Soit une invitée fanatiquement libérale, un invité totalement libéral et un troisième invité, évidemment... libéral. Et pour leur porter la contradiction, Luc Bérille, secrétaire général de l’Union nationale des syndicats autonomes (Unsa) qui, dans le rôle du défenseur des fonctionnaires, avait pour particularité de représenter un syndicat n’ayant pas, pour des raisons qu’il ne nous appartient pas de juger, appelé à la grève !

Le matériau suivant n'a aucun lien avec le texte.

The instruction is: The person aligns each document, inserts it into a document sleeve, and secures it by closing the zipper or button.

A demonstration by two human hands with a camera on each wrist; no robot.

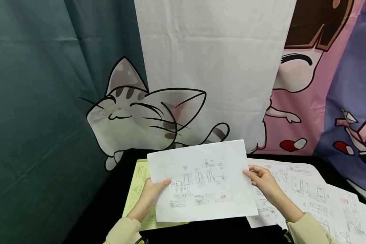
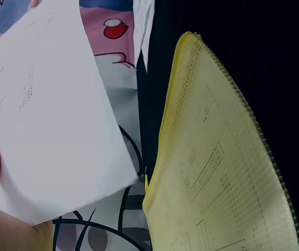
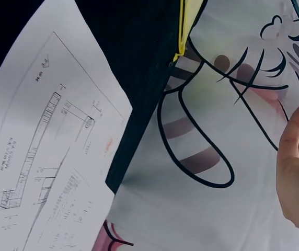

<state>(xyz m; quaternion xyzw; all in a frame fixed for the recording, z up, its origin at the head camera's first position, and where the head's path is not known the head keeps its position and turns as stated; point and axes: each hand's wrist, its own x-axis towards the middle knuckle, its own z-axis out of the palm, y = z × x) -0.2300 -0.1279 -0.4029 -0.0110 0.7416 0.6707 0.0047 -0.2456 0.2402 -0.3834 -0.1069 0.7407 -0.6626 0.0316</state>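
Observation:
In the head view a white sheet (image 1: 205, 183) printed with technical drawings and a red round stamp is held up, slightly tilted. My left hand (image 1: 150, 193) grips its left edge, thumb on the printed face and the fingers hidden behind. My right hand (image 1: 263, 179) pinches its right edge between thumb and fingers. Beneath the sheet's left side lies a yellow mesh zip pouch (image 2: 212, 162) with drawings showing through. In the right wrist view my right hand (image 3: 298, 167) is cut off by the frame, and the sheet's edge is not seen there.
Several loose drawing sheets (image 1: 315, 200) lie overlapping on the black table cover (image 1: 109, 206) at the right. Behind the table hangs a curtain (image 1: 213, 67) with a cartoon cat and a figure.

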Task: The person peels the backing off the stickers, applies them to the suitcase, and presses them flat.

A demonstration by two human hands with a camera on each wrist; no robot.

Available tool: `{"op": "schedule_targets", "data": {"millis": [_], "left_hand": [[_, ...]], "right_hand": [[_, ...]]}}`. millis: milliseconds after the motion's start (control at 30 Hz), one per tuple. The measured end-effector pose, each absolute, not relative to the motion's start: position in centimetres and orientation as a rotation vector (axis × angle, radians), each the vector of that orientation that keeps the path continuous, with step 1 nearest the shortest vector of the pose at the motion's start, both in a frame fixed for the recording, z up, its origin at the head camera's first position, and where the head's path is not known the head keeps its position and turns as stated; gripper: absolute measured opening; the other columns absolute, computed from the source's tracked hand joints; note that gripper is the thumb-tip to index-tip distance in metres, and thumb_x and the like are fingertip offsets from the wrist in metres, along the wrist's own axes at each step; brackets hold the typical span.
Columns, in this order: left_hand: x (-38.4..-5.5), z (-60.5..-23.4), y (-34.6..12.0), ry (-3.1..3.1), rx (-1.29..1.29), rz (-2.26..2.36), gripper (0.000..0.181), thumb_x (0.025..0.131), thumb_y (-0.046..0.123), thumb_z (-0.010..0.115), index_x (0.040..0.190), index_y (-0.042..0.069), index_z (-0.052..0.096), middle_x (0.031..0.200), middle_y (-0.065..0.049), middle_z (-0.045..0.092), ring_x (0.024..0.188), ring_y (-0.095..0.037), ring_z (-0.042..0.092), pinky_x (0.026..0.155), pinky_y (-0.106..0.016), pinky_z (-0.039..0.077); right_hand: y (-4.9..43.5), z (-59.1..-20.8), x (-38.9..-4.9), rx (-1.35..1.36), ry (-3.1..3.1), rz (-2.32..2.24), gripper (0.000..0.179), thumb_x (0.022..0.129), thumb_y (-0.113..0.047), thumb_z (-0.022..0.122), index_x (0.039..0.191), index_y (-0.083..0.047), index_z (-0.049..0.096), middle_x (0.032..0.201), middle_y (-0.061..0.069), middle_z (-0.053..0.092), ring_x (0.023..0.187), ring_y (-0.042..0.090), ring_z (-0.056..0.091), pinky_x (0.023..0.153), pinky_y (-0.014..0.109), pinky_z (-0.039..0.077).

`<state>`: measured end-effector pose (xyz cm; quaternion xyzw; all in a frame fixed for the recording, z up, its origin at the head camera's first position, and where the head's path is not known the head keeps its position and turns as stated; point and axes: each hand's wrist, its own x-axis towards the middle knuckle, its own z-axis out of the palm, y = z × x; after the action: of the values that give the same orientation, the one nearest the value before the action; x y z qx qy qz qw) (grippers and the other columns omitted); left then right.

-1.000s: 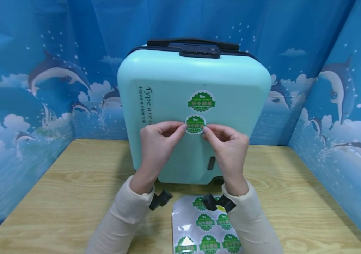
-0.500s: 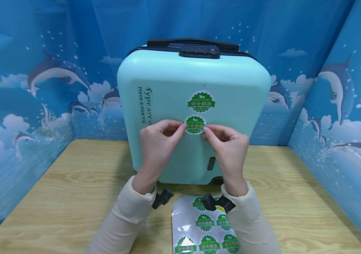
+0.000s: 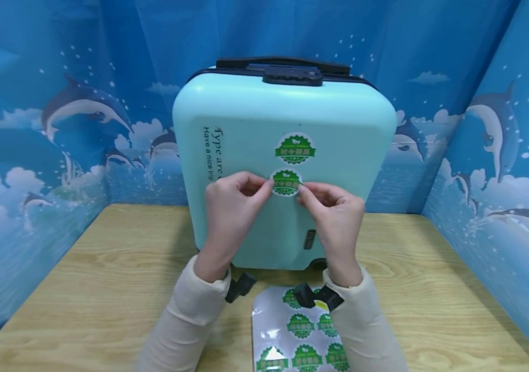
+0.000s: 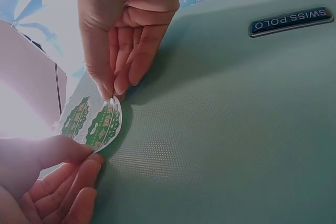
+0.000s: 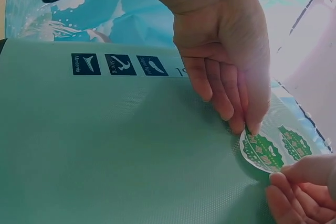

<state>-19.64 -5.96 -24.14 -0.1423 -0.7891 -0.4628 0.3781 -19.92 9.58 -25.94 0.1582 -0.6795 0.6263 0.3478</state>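
Note:
A round green-and-white sticker [image 3: 286, 183] is held against or just off the front of a mint-green suitcase [image 3: 255, 232]; whether it touches is hard to tell. My left hand [image 3: 234, 214] pinches its left edge between thumb and finger. On the opposite edge, my right hand [image 3: 336, 219] pinches it the same way. Directly above, a second sticker [image 3: 295, 149] of the same design lies flat on the suitcase. Both wrist views show the pinched sticker [image 4: 105, 124] with its near edge standing slightly away from the suitcase [image 5: 131, 145].
A sheet of several such stickers [image 3: 274, 310] lies on the wooden table [image 3: 106, 284] in front of the suitcase, partly under my right forearm. Blue dolphin-printed curtains [image 3: 143, 51] surround the table at the back and sides. The suitcase's black handle [image 3: 283, 63] is on top.
Both hands keep their pinch on the sticker at nearly the same spot. My left forearm has shifted slightly to the right.

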Motion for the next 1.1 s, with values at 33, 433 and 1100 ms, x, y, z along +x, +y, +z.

Outre cette absence totale sur le plateau d’un intervenant soutenant la grève, on notera quelques questions posées par l’animateur Yves Calvi, dont on sait l’amour qu’il porte à la fonction publique :
- « Que dit-on aux fonctionnaires quand on n’a pas de marge ? ».
- « Est-il possible de demander des augmentations de salaires quand un pays traverse une crise si difficile et qu’on a soi-même une garantie de l’emploi qui est importante ? ».
- « Sans un instant songer à vous culpabiliser, aujourd’hui y a encore 1713 emplois qui sautent chez Goodyear. Vous n’appeliez pas à la manifestation et on peut pas dire que ce soit un franc-succès si on évalue la mobilisation aujourd’hui. Est-ce que vous pensez qu’il peut y avoir une indécence éventuelle à aller manifester quand, dans le privé, on est aussi frappé par la crise et par les plans sociaux ? »
- [Lisant une « question de téléspectateur »] : « Ne faudrait-il pas qu’un jour François Hollande touche aux privilèges de son électorat alors qu’il ponctionne toujours plus ailleurs ? ».
- « En vous écoutant, je me disais quand même que cette histoire de chiffres elle est passionnante, parce que vous avez balancé l’un et l’autre des chiffres que je qualifierais d’imparable, c’est-à-dire que je ne sais pas quoi dire quand on me dit "vous vous rendez compte si je fais la moyenne générale ça fera 4,40 euros d’augmentation en moyenne sur les fiches de paye" et quand on me dit "ça fera 1,8 milliards sur le budget de l’État en ce moment", j’me dis mais ça me paraît invraisemblable et ça n’est pas possible ».
Effectivement, Yves Calvi ne sait « pas quoi dire » car il ne lui viendrait par exemple jamais à l’esprit de faire le lien entre l’austérité budgétaire imposée aux travailleurs et aux usagers de la fonction publique et les milliards d’euros mis chaque année, par l’État, au service des entreprises privées, à coup notamment d’allègements de cotisations sociales et de niches fiscales (qui représentaient au total 172 milliards d’euros en 2010 selon un rapport de la Cour des comptes), sans que ne s’en indignent éditorialistes, présentateurs-intervieweurs et autres journalistes économiques...
Pauvreté de l’information et pluralisme anémié : le cocktail médiatique par temps de grève est bien rôdé, jouant le rôle de paravent préventif lors de chaque mouvement social. La mobilisation dans la fonction publique s’est ainsi trouvé prise, comme il est d’usage, entre le marteau des lieux communs les plus éculés et l’enclume de la culpabilisation par l’invocation du privé. On notera d’ailleurs que, les mêmes qui tancent les travailleurs du public au nom des difficultés rencontrées par ceux du privé, ne s’émeuvent généralement de ces difficultés que dans la mesure où les salariés du privé se tiennent tranquilles, ou autrement dit ne contestent pas trop fermement les plans patronaux qui les condamnent au chômage. Quand ce n’est pas le cas, ils savent – comme l’avaient montré David Pujadas il y a quelques années, Audrey Pulvar un peu plus tard, ou de nouveau David Pujadas plus récemment – les rappeler à l’ordre.